What is required:
Repeat exactly the lines from the start of the records below through the line that contains "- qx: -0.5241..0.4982", including both.

━━━ Source data ━━━

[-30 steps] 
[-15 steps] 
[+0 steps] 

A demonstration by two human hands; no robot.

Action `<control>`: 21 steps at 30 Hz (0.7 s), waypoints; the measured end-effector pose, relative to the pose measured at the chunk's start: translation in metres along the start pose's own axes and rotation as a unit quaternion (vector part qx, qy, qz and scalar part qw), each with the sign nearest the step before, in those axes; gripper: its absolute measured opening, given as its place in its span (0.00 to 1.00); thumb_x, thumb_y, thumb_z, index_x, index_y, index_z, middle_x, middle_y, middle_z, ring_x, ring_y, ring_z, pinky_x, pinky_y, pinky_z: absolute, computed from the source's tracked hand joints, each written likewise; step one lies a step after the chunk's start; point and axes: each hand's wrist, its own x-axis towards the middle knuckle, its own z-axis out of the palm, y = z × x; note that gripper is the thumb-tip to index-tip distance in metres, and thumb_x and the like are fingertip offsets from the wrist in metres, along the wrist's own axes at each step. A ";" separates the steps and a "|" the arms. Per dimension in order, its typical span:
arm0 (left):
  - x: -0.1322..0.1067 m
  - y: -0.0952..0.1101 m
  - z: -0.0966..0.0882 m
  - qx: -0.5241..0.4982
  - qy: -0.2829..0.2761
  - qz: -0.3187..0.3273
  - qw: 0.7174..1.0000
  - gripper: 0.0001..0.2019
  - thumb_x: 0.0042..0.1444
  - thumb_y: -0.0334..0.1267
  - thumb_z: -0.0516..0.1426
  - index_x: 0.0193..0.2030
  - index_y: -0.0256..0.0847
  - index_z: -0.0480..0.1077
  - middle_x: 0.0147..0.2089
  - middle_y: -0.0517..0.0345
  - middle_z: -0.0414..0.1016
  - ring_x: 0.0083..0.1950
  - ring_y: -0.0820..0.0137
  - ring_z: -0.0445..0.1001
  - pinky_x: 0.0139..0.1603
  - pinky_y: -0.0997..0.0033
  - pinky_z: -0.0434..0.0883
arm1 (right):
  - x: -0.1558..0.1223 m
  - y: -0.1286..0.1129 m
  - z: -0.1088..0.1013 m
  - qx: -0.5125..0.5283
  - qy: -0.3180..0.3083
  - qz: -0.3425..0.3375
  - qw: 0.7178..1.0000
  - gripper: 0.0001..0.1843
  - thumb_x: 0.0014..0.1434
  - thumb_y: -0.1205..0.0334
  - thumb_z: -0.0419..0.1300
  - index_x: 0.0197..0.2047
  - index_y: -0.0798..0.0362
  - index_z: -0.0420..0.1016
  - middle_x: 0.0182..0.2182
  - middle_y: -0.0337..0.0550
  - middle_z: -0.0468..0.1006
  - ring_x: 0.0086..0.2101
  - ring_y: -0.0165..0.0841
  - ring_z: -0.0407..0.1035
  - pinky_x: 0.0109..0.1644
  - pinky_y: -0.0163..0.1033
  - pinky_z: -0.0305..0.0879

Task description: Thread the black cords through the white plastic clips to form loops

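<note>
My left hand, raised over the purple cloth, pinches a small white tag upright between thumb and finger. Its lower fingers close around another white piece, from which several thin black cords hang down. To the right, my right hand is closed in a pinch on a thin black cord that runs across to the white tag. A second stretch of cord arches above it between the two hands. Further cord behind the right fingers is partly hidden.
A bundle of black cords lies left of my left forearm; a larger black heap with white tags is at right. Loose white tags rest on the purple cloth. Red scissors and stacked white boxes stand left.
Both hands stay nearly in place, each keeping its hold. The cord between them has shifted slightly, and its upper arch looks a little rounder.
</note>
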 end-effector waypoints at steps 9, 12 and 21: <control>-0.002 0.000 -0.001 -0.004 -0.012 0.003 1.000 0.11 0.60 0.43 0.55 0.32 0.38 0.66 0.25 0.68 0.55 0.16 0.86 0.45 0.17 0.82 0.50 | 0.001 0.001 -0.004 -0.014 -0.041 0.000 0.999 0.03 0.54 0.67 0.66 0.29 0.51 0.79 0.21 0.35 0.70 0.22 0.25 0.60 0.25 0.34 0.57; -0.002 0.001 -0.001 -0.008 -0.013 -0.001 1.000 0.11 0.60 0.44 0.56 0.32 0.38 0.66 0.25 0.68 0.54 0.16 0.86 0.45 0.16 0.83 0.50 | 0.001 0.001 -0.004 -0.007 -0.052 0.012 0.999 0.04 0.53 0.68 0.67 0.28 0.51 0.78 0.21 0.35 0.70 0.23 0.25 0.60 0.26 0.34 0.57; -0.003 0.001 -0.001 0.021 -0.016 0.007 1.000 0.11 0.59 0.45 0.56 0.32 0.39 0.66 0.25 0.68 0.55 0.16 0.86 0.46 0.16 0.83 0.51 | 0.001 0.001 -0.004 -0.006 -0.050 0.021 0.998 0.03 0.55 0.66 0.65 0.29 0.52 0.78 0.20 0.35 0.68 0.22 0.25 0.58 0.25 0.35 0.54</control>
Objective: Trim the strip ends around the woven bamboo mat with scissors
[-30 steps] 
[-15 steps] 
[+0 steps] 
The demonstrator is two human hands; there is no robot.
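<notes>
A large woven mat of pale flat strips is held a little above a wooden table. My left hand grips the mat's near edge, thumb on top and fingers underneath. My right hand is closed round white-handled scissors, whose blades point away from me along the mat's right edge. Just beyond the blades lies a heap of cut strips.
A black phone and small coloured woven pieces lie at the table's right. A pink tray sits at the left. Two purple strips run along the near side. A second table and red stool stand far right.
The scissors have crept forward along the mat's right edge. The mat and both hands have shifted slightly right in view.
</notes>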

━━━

Exercise result:
[-30 steps] 
[-15 steps] 
[+0 steps] 

A demonstration by two human hands; no robot.

Action `<control>`: 21 steps at 30 Hz (0.7 s), waypoints; the measured end-effector pose, relative to the pose measured at the chunk's start: translation in metres along the start pose's own axes and rotation as a unit quaternion (vector part qx, qy, qz and scalar part qw), each with the sign nearest the step before, in those axes; gripper: its absolute measured opening, given as its place in its span (0.00 to 1.00); thumb_x, thumb_y, thumb_z, index_x, index_y, index_z, middle_x, middle_y, middle_z, ring_x, ring_y, ring_z, pinky_x, pinky_y, pinky_z: absolute, computed from the source's tracked hand joints, each written likewise; step one lies a step after the chunk's start; point and axes: each hand's wrist, its own x-axis towards the middle knuckle, its own z-axis out of the palm, y = z × x; note that gripper is the thumb-tip to index-tip distance in metres, and thumb_x and the like are fingertip offsets from the wrist in metres, along the wrist's own axes at each step. A ";" separates the steps and a "|" the arms. Per dimension in order, its typical span:
arm0 (left):
  - x: -0.1322..0.1067 m
  - y: -0.0952..0.1101 m
  - z: -0.0966..0.0882 m
  - qx: -0.5241..0.4982

The exercise requires nothing more than what has been given.